OKLAHOMA LEGISLATURE PASSES BILL TO EASE VOTE TEST FOR PARTY RETENTION FROM 10% to 2.5%

On April 28, the Oklahoma legislature passed SB 896. It eases the vote for a party to remain on the ballot. The old law says a party that polls under 10% for the office at the top of the ticket (president in presidential years; governor in mid-term years) goes off the ballot. SB 896 lowers the 10% to 2.5%.

The bill had passed the Senate on March 10, by 42-1. Then, on March 31, the House had passed the bill by 69-15, but the House amended the bill. The amendment changed the effective date from January 1, 2017, to November 1, 2016, to make it clear that if the Libertarian Party (the only third party on the ballot this year so far) gets 2.5% for President in 2016, then the party will remain on the ballot for 2018. Because of this amendment, though, the bill had to return to the Senate for another vote,

The Senate passed the bill again on April 28, by 26-14. Apparently some Senators who had voted for the bill in March changed their mind, but fortunately the bill still had enough support to win.

If Governor Mary Fallin signs the bill, the only states with a 10% vote test will be New Jersey and Virginia. There are two states above 10%: Alabama is 20%; Pennsylvania is registration of 15%. All other states are at or below 5%. The median vote test of the 50 states is 2%.

It is rare for a Libertarian presidential nominee to poll as much as 2.5% in any state, but not impossible, especially in the current environment, with so many voters telling pollsters they don’t like any of the likely major party presidential nominees. In 2012 the Libertarian Party got 3.55% for President in New Mexico, 2.93% in Montana, and 2.48% in Alaska.

Assuming the bill ia signed into law, Oklahoma will be the 32nd state that has made it easier for a party to remain on the ballot in the last 47 years.


VERMONT EASES DEADLINE

On April 26, the Vermont Secretary of State ruled that, in effect, qualified minor parties may have until September, not May, to tell the state who their presidential and vice-presidential candidates are.

The Secretary of State can’t change the law unilaterally, and the law says that qualified minor parties must tell the state who their presidential candiates are by May 26, whereas the major parties need not reveal this until September 14. But the Secretary of State said he will let minor parties submit stand-in candidates by the May deadline, and then if those stand-ins withdraw later, the actual candidates can be substituted.

The Libertarian Party and Liberty Union are the only two qualified minor parties. Libertarians asked for this ruling because their national ticket this year is not chosen until May 29, two days after the deadline.

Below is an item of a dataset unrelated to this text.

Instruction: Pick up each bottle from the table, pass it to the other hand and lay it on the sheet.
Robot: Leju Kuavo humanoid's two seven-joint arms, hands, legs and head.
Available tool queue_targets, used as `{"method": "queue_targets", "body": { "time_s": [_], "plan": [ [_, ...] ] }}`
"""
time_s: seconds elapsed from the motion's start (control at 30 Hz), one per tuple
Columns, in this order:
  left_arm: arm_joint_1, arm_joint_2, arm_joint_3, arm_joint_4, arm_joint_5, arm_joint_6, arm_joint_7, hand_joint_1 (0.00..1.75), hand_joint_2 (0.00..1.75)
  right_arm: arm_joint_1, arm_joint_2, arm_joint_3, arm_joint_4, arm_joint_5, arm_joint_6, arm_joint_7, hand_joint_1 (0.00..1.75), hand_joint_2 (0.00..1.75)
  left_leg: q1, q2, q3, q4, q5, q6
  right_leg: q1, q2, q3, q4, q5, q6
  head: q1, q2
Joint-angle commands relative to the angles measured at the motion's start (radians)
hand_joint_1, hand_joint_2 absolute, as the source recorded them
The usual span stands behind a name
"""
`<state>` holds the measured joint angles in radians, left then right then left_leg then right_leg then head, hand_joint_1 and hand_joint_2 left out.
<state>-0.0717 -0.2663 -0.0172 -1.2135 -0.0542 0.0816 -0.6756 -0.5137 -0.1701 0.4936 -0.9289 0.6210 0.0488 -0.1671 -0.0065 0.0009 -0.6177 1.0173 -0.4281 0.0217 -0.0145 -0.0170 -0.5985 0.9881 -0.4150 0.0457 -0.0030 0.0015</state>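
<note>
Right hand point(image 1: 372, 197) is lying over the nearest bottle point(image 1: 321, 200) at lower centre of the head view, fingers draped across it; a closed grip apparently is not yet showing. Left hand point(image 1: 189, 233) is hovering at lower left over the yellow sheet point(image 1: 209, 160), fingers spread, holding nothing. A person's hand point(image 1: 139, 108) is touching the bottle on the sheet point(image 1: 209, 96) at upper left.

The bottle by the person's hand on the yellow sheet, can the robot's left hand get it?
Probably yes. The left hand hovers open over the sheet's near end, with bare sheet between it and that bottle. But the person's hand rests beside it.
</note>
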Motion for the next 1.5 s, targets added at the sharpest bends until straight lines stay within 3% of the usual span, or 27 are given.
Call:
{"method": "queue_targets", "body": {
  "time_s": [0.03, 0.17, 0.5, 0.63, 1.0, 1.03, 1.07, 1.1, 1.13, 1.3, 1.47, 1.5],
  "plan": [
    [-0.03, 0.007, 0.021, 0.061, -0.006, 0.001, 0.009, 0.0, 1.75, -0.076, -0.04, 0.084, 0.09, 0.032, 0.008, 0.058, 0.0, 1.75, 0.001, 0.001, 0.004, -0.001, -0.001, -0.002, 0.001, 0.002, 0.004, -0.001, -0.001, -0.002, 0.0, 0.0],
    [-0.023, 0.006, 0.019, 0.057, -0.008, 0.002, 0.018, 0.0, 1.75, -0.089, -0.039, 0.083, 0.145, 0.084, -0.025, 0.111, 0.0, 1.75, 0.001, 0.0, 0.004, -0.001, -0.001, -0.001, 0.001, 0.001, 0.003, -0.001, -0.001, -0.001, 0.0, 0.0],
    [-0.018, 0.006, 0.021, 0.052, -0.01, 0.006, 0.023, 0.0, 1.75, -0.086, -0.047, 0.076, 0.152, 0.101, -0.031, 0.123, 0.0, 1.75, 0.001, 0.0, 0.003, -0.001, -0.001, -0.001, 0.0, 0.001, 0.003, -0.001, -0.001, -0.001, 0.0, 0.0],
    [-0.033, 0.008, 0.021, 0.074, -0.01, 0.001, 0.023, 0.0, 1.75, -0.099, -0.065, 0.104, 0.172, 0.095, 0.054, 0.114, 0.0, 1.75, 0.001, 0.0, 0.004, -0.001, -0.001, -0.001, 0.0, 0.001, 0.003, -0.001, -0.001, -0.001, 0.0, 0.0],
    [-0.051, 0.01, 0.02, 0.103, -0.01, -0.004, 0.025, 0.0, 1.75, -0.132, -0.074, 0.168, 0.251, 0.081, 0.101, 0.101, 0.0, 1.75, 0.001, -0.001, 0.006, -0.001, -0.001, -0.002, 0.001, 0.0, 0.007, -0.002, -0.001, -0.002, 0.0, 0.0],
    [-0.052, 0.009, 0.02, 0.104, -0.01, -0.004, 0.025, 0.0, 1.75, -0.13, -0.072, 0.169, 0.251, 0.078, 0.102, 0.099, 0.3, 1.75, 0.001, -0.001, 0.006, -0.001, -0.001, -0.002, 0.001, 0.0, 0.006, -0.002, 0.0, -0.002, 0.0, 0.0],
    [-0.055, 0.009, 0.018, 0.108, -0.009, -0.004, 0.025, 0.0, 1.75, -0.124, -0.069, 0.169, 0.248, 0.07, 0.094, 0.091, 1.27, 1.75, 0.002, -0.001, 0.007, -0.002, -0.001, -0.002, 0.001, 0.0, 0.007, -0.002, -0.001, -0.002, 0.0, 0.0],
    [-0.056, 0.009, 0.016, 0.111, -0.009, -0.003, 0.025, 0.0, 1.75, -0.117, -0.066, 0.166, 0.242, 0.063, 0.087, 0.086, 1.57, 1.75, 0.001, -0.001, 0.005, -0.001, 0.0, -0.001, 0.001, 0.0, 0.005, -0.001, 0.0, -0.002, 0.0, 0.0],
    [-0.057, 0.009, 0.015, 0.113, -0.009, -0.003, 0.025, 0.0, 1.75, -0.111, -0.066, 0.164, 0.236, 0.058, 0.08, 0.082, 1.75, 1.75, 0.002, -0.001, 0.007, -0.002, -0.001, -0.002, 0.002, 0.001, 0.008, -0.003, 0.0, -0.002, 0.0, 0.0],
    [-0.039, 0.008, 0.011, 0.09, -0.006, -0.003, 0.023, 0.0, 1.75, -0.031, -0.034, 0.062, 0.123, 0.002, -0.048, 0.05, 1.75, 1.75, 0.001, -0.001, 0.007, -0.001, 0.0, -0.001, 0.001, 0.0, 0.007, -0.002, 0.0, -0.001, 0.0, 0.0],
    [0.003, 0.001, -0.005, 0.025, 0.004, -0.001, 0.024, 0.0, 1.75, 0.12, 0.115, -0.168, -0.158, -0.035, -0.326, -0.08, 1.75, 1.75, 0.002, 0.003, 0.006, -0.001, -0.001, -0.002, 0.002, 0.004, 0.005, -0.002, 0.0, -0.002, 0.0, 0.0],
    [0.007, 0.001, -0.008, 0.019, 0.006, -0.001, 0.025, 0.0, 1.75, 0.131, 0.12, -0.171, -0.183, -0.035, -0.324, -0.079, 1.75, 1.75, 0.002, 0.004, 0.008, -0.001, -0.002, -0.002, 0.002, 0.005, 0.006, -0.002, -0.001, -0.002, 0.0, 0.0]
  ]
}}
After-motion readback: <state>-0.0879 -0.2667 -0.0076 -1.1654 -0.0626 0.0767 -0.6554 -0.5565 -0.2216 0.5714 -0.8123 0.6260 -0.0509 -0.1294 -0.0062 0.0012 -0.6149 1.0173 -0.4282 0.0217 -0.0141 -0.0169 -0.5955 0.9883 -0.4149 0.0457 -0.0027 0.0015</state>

The Secretary of State will ask the legislature to change the law so that all qualified parties have the same September deadline.


OKLAHOMA TAKES ELECTORS OFF BALLOT

On April 11, Oklahoma SB 1108 was signed into law. It takes the names of presidential elector candidates off the ballot. Only four states still print their names on the ballot: Arizona, Idaho, North Dakota, and South Dakota. Removing electors makes for a more compact ballot.


THREE PENNSYLVANIA PARTIES ASK JUDGE TO PUT THEM ON BALLOT

On April 26, the Constitution, Green, and Libertarian Parties asked a U.S. District Court to put them on the November 2016 Pennsylvaniaballot. The basis for the request is that the existing ballot access laws were invalidated in July 2015, and the legislature hasn’t passed any bill to replace the old law.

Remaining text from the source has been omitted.